◆ EXERCISE REQUIREMENTS: From the first line to the last, print the data exactly.

◆ DATASET SECTION:
——————————
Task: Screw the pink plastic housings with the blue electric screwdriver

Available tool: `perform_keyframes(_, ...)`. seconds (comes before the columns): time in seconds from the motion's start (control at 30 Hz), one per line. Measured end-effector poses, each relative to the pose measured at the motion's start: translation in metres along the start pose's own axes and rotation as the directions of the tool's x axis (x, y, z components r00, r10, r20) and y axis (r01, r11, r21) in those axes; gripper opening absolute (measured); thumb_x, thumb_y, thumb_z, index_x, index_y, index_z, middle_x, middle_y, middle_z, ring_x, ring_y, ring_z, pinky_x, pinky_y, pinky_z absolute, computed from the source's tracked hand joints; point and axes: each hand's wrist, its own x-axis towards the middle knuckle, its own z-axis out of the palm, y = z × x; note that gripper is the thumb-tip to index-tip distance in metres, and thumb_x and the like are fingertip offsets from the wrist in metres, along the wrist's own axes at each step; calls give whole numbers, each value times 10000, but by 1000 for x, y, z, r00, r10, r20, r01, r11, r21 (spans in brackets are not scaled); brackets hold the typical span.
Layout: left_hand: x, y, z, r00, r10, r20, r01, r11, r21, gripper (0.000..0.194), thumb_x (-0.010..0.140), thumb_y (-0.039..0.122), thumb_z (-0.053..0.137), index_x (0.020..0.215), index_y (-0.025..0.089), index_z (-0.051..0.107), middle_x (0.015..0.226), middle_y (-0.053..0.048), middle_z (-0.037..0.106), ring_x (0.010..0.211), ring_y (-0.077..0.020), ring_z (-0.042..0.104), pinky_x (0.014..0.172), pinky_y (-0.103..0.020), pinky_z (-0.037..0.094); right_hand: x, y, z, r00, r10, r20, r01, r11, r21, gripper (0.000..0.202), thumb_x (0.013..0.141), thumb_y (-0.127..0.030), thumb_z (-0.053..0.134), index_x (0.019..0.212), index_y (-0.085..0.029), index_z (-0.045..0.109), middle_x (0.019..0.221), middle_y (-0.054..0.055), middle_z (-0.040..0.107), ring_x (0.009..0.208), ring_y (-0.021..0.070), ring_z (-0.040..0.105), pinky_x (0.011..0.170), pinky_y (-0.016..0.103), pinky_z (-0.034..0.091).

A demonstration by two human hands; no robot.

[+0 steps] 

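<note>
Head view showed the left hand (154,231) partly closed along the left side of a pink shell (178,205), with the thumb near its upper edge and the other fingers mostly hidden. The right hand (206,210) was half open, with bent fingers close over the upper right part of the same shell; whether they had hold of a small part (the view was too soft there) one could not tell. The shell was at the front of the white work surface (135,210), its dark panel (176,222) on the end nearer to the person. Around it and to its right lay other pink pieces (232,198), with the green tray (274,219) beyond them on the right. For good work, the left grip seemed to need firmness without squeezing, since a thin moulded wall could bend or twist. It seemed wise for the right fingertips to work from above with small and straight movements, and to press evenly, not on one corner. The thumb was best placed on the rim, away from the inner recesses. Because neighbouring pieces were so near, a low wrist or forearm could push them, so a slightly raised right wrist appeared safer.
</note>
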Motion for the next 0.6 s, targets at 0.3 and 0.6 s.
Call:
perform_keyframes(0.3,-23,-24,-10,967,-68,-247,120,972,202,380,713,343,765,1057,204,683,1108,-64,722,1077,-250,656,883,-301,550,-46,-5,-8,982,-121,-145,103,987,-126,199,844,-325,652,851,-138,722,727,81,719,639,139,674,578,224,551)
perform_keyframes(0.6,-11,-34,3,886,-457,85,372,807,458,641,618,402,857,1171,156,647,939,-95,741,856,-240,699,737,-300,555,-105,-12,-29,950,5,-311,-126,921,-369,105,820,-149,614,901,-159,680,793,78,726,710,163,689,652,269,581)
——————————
◆ REPLY:
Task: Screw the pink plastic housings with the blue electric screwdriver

Available tool: `perform_keyframes(_, ...)`. seconds (comes before the columns): time in seconds from the motion's start (control at 30 Hz), one per line. Measured end-effector poses, each relative to the pose measured at the motion's start: translation in metres along the start pose's own axes and rotation as the directions of the tool's x axis (x, y, z components r00, r10, r20) and y axis (r01, r11, r21) in those axes; gripper opening absolute (measured); thumb_x, thumb_y, thumb_z, index_x, index_y, index_z, middle_x, middle_y, middle_z, ring_x, ring_y, ring_z, pinky_x, pinky_y, pinky_z absolute, computed from the source's tracked hand joints; point and axes: each hand's wrist, its own x-axis towards the middle knuckle, its own z-axis out of the palm, y = z × x; note that gripper is the thumb-tip to index-tip distance in metres, and thumb_x and the like are fingertip offsets from the wrist in metres, along the wrist's own axes at each step; calls give whole numbers, each value times 10000, but by 1000 for x, y, z, r00, r10, r20, r01, r11, r21 (spans in brackets are not scaled); brackets hold the typical span.
Layout: left_hand: x, y, z, r00, r10, r20, r01, r11, r21, gripper (0.000..0.194), thumb_x (-0.010..0.140), thumb_y (-0.039..0.122), thumb_z (-0.053..0.137), index_x (0.020..0.215), index_y (-0.025..0.089), index_z (-0.051..0.107), middle_x (0.015..0.226), middle_y (-0.053..0.048), middle_z (-0.037..0.106), ring_x (0.010..0.211), ring_y (-0.077..0.020), ring_z (-0.042..0.104), pinky_x (0.014..0.172), pinky_y (-0.103..0.020), pinky_z (-0.037..0.094); right_hand: x, y, z, r00, r10, r20, r01, r11, r21, gripper (0.000..0.202), thumb_x (0.013..0.141), thumb_y (-0.127..0.030), thumb_z (-0.053..0.134), index_x (0.019..0.212), index_y (-0.085..0.029), index_z (-0.045..0.109), middle_x (0.019..0.221), middle_y (-0.054..0.055), middle_z (-0.040..0.107), ring_x (0.009..0.208), ring_y (-0.021..0.070), ring_z (-0.040..0.105), pinky_x (0.011..0.170), pinky_y (-0.016..0.103), pinky_z (-0.034..0.091).

A demonstration by two human hands; no robot.

[+0 steps] 

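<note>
Head view showed the left hand (154,231) partly closed along the left side of a pink shell (178,205), with the thumb near its upper edge and the other fingers mostly hidden. The right hand (206,210) was half open, with bent fingers close over the upper right part of the same shell; whether they had hold of a small part (the view was too soft there) one could not tell. The shell was at the front of the white work surface (135,210), its dark panel (176,222) on the end nearer to the person. Around it and to its right lay other pink pieces (232,198), with the green tray (274,219) beyond them on the right. For good work, the left grip seemed to need firmness without squeezing, since a thin moulded wall could bend or twist. It seemed wise for the right fingertips to work from above with small and straight movements, and to press evenly, not on one corner. The thumb was best placed on the rim, away from the inner recesses. Because neighbouring pieces were so near, a low wrist or forearm could push them, so a slightly raised right wrist appeared safer.
</note>
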Motion for the next 0.6 s, targets at 0.3 and 0.6 s.
Call:
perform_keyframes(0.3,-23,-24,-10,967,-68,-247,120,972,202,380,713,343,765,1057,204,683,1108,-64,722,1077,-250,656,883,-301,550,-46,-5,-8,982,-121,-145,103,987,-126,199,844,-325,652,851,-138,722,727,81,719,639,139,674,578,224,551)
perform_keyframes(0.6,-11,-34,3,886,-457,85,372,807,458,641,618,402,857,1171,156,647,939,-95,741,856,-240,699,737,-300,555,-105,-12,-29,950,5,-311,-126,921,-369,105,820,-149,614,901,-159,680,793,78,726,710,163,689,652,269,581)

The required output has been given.